Dick traveled to Columbus many times to lobby state lawmakers to pass what became known as “Goddard’s Law” – a provision that strengthened penalties for people convicted of mistreating animals.
A few years ago, the street in front of FOX 8 was renamed “Dick Goddard Way.”
Many local leaders attended a ceremony, including Cleveland Mayor Frank Jackson, Senator Sherrod Brown, and then Congressman Dennis Kucinich, who brought along a proclamation for Dick from President Barack Obama.
At the ceremony, Dick’s colleague, FOX 8 meteorologist Andre Bernier, told the story of how Dick once got the wrong directions and wound up at a Christmas party where he hadn’t been invited.
So what was the reaction from the people at the party?
“They were thrilled,” Andre said, to laughter, “because everybody knew Dick. They didn’t care that he hadn’t been invited – they were just glad he showed up.”
Dick had that way about him – making people who’d only seen him on television feel like they’d known him for years.
The name change of the street in front of FOX 8 was more than symbolic because, indeed, for those of us who knew him, there was a “Dick Goddard Way.”

Be good at what you do, be kind to others, help those less fortunate than you (whether they have two feet or four), and never think too much of yourself.

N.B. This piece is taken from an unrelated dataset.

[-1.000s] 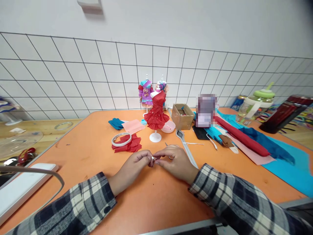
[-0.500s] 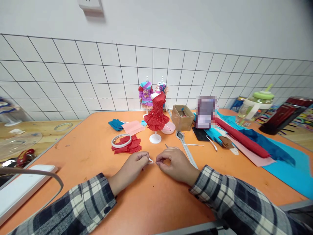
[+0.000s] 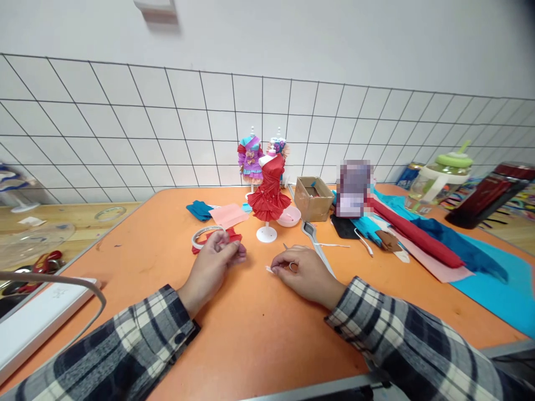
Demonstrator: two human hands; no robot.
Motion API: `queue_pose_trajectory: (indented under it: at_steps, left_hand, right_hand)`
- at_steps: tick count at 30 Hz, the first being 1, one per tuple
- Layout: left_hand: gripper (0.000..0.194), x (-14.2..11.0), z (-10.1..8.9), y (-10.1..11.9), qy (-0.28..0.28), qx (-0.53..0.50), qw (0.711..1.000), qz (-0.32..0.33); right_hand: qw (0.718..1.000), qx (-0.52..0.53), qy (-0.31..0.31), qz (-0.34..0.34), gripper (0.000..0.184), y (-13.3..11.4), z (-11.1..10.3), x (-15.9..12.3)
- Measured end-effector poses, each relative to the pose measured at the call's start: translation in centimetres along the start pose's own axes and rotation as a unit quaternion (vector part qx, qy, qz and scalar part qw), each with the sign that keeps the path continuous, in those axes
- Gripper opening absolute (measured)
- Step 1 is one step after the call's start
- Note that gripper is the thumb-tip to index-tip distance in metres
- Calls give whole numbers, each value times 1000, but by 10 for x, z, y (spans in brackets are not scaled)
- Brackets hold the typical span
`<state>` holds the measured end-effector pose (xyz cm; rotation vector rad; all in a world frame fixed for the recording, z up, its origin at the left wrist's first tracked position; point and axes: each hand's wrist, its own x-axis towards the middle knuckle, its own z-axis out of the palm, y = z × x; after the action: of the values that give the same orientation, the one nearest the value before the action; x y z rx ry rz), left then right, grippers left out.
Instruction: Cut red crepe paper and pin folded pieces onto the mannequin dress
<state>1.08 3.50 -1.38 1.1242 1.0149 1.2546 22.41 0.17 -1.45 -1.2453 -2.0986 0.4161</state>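
Observation:
My left hand (image 3: 213, 268) is loosely open over the near side of the roll of white tape (image 3: 199, 239) and the crumpled red paper (image 3: 234, 236), with nothing visible in it. Between thumb and forefinger, my right hand (image 3: 307, 274) pinches a small white piece of tape (image 3: 270, 269). A pointed metal tip (image 3: 285, 246) and a small loop show at that same hand, apparently small scissors; the rest is hidden. Just beyond both hands stands a mini dress form in a ruffled red dress (image 3: 270, 192) on a round white base (image 3: 266, 234).
Behind are dress forms in colourful outfits (image 3: 251, 159). A pink dish (image 3: 289, 217), cardboard box (image 3: 314, 200), grey-handled tool (image 3: 320, 250) and phone (image 3: 354, 189) lie rightward. Further right are a red paper roll (image 3: 418, 234), drinking bottle (image 3: 438, 186) and dark red flask (image 3: 487, 197).
My left hand has moved left and away, toward the tape roll, and its fingers have opened. The white piece stays pinched in my right hand, which has barely moved.

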Motion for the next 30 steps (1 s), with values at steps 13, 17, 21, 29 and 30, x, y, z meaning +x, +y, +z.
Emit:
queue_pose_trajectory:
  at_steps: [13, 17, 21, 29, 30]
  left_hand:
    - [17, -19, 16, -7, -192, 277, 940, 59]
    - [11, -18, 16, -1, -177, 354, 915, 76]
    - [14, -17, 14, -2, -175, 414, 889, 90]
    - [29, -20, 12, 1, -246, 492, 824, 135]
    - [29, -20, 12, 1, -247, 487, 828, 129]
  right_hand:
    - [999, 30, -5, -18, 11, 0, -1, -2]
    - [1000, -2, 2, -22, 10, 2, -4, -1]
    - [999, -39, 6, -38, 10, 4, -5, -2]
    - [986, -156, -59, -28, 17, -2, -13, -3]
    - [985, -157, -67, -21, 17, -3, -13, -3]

“Don’t ever think you know everything,” Dick said, toward the end of one of his last interviews, “the truly educated never graduate. Don’t forget that.”
Dick Goddard will be remembered for a long time in the hometown that he loved so much.
Whether on the air giving all of us an expert forecast during a winter storm, or helping a stray animal by himself, or celebrating life with a hundred thousand of his closest friends at the Woollybear Parade, Dick Goddard did it his way.
And all of us who knew him are a little bit better off for it.